For Thailand as number 1 global rice exporter, the rising temperature will certainly have impacts on rice farming due to higher risks of more frequent floods and droughts. If there is no measure for adaptation, the consequences can be seen from the seeding to harvesting. During seeding, rice sapling is vulnerable to drastic temperature change. If the temperature exceeds 35 degree Celsius during the grain budding, the production will dramatically decrease. Tumbling rice production will not only damage Thailand’s economy, but will threaten global food security as well.

Climate change issue makes it difficult for ASEAN to achieve its goals of poverty alleviation and sustainable development. We need to solve this issue promptly. Although it is very complicated and cannot be resolved immediately, the international negotiations in the UN and Kyoto Protocol are currently the only way towards disentangling this problem globally. Therefore, it is urgently necessary to push this attempt further because climate change cannot be solved by any state or individual alone.

 At the Conference of Party 16 (2010) in Cancun, Mexico, ASEAN showed its standpoint asking for developed countries to reduce 40% of their emissions by 2020. However, the outcomes of COP 16 did not specify any particular targets for developed countries. Moreover, there were no clear targets for each party to take part in controlling the global temperature rise to less than 2 degree Celsius as stated in Kyoto Protocol which ended its first commitment period in 2012.
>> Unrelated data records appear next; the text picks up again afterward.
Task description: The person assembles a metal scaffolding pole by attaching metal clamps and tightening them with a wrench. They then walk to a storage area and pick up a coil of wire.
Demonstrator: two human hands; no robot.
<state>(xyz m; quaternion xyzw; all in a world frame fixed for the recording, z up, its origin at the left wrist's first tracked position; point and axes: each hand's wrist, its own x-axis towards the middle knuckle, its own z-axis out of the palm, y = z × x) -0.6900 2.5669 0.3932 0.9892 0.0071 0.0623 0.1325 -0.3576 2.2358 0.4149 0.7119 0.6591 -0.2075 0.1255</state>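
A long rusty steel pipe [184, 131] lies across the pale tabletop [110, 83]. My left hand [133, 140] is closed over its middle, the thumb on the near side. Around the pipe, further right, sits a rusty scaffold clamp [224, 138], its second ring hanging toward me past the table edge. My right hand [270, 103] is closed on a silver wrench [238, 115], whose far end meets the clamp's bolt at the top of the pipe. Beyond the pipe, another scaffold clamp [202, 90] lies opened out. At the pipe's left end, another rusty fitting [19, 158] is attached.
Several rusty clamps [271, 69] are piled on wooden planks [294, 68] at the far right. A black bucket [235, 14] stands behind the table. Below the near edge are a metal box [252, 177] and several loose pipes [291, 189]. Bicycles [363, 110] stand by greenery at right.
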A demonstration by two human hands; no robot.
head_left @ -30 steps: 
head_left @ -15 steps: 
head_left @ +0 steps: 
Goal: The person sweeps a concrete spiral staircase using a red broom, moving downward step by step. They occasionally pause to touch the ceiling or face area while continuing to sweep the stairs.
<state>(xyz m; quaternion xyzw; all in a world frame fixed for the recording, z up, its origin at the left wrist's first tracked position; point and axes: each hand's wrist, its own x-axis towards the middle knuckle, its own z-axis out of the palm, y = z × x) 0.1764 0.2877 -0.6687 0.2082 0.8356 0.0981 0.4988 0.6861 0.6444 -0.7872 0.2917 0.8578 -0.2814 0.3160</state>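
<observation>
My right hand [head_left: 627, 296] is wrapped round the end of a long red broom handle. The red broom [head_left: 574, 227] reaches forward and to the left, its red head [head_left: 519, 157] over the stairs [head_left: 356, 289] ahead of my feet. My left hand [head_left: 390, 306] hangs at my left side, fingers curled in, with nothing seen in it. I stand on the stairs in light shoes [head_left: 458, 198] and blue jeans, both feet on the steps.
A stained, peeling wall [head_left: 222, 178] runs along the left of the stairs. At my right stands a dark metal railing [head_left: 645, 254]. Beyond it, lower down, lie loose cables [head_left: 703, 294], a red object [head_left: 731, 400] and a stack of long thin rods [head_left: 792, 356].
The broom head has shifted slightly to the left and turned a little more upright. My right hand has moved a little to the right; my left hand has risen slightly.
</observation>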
The issues that ASEAN needs to recognize are global climate change is inevitable; changes in the future are potentially different from what we see at present; ASEAN must prepare to adapt to the living conditions in the future; It has to increase risk management capacity. Thinking about global climate change by emphasizing the global warming awareness may not be enough. Small individual’s efforts (using cloth bags and turn off the lights) might be inadequate. We need to shift the attitude of the whole society towards changing the lifestyle and policies of individuals, countries, companies in accordance with the prospective changes of the future, so that we are better prepared to cope with them.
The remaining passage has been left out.